Typically, mortgage lenders want you to put 20 percent down on a home purchase because it lowers their lending risk. It's also a rule that most programs charge mortgage insurance if you put less than 20 percent down (though some loans avoid this).

Do you actually save money buying a house? ›

Do you actually save money buying a house? It depends on many factors, including how expensive the house is and where it's located. Often, once you get past the one-time down payment and closing costs, your monthly mortgage payment is lower than rent would be. But that can vary by market.

How much do you need in your savings account to buy a house? ›

Save for a down payment: You'll typically need at least 3 percent of the purchase price of the home as a down payment. Keep in mind that to avoid having to pay for mortgage insurance, though, you'll likely need to put at least 20 percent down.

Which type of savings account is best? ›

High-yield savings accounts—typically found at online banks, neobanks and online credit unions—are savings accounts that offer a higher APY compared to regular savings accounts. This is one of the best types of savings accounts to maximize your money's growth.

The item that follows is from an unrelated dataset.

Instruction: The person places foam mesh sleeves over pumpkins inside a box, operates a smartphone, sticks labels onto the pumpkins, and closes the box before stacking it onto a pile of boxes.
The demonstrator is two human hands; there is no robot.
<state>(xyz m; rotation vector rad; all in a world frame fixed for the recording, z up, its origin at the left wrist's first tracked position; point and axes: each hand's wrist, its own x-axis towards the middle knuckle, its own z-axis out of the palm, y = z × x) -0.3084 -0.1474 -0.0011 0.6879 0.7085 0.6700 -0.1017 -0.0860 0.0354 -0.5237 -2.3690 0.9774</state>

Is it better to save at home or bank? ›

It's a good idea to keep a cash reserve at home for emergencies, but keep the amount to a small sum so you don't miss out on the safeguards and earning potential that bank accounts and investment accounts provide. Here are reasons to have cash at home and factors to consider when deciding how much to stash.

Top Articles
Latest Posts
Article information

Author: Rev. Leonie Wyman

Last Updated:

Views: 6122

Rating: 4.9 / 5 (59 voted)

Reviews: 82% of readers found this page helpful

Author information

Name: Rev. Leonie Wyman

Birthday: 1993-07-01

Address: Suite 763 6272 Lang Bypass, New Xochitlport, VT 72704-3308

Phone: +22014484519944

Job: Banking Officer

Hobby: Sailing, Gaming, Basketball, Calligraphy, Mycology, Astronomy, Juggling

Introduction: My name is Rev. Leonie Wyman, I am a colorful, tasty, splendid, fair, witty, gorgeous, splendid person who loves writing and wants to share my knowledge and understanding with you.